La démarche d'investigation aujourd'hui
Bon nombre d'enseignants, de formateurs ou de didacticiens considèrent la démarche d'investigation comme une démarche pédagogique qui permettrait de faciliter l'appropriation des savoirs scientifiques, de rendre plus efficace l'enseignement des notions scientifiques.

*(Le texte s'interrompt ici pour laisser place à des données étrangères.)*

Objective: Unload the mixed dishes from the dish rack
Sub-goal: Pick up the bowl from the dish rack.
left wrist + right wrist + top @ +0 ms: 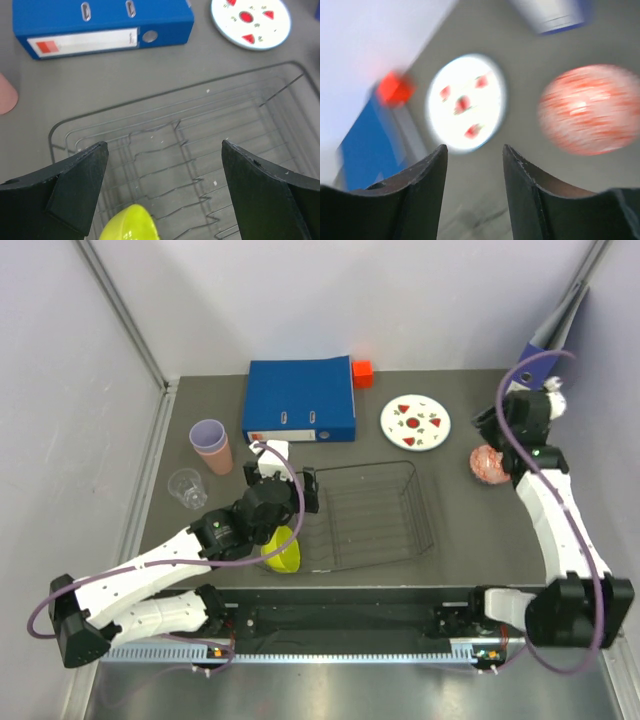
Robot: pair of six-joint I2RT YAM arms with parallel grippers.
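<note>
Fingers (80, 185) of the left gripper (164, 146) spread fully, nothing between them, hanging over the left half of the rack (190, 160). Below them the lime bowl (131, 224) lies inside the wire rim at the rack's near left end; seen from above, the bowl (282, 550) shows partly under the left gripper (290, 475) and its wrist. No other dish shows in the rack (375, 512), which sits mid-table (460, 520). Fingers (420, 185) of the right gripper (474, 150) stand partly apart with only air in the gap; this view is blurred. Beyond them lie the plate (466, 102) and, to its right, the patterned bowl (590, 107), reddish here. From above, the right gripper (490, 425) hovers between the plate (415, 424) and the patterned bowl (488, 464), both on the table beyond and right of the rack. Left of the rack stand the lilac cup (208, 432), nested in the salmon cup (220, 458), and just nearer, the tumbler (187, 488). Behind the rack lies a blue binder (300, 400), with an orange-red cube (362, 372) at its far right corner.
</note>
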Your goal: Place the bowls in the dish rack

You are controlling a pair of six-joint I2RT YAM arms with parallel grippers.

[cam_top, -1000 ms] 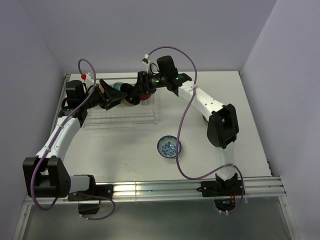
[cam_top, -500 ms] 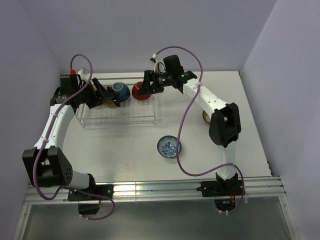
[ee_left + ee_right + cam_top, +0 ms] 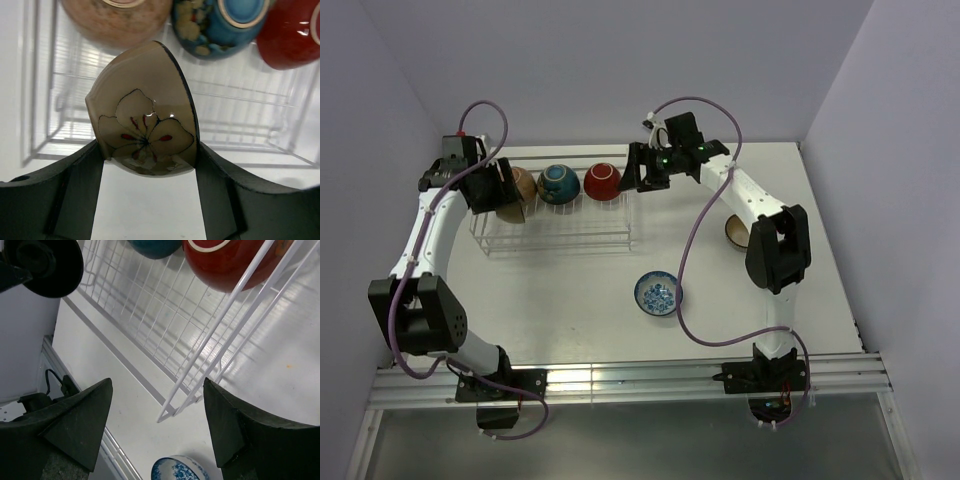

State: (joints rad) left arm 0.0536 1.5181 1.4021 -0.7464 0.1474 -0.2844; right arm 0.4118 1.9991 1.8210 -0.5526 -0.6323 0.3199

Elle est souvent décrite comme une succession de phases (sept étapes dans le canevas apparaissant dans les programmes de collège de 2005), qu'il s'agit de dérouler de manière chronologique.
Or, dans son acception originelle, la démarche d'investigation cherche d'abord à développer chez l'élève sa capacité à identifier des situations-problèmes, à cerner des problématiques scientifiques, issues de questionnements, souvent engendrés par des situations troublantes, dérangeantes, ou par des phénomènes contre-intuitifs (voir le concept d'obstacle de G. Bachelard1).
De plus, elle ne conçoit pas une hypothèse comme un processus inductif, une généralisation d'un phénomène récurrent observé, ni comme une anticipation de résultat (est-ce que cette balle va flotter ou couler), mais comme un processus cognitif et créatif, une élaboration de propositions, d'affirmations ou d'explications théoriques, qu'il s'agit de confronter à la réalité des faits, grâce à de l'observation, de l'expérimentation ou à la confrontation avec différents documents. Il s'agit en fait d'une mise en œuvre d'une démarche de type hypothético-déductif.
La démarche d'investigation doit être comprise en tant que démarche complète, intégrant différents aspects de la construction de la connaissance scientifique (épistémologie), des aspects de compréhension de la science (philosophie des sciences – qu'est-ce que la science ?), un travail sur les outils propres aux sciences, l'apprentissage de compétences indispensables en sciences, tout autant que la construction de concepts et de savoirs scientifiques.
Cette perspective peut se traduire par la mise en place d'une démarche d'investigation en trois phases, existant parfois de manière simultanée, la première consiste à élaborer une problématique, à identifier des questions et à délimiter un objet d'étude ; la deuxième cherche à imaginer et mettre en place un dispositif de recherche ; la troisième permet d'identifier les savoirs et savoir-faire construits, les communiquer et les mobiliser dans d'autres situations.
C'est dans ce contexte et avec ces héritages que le nouveau programme 2016 a été élaboré.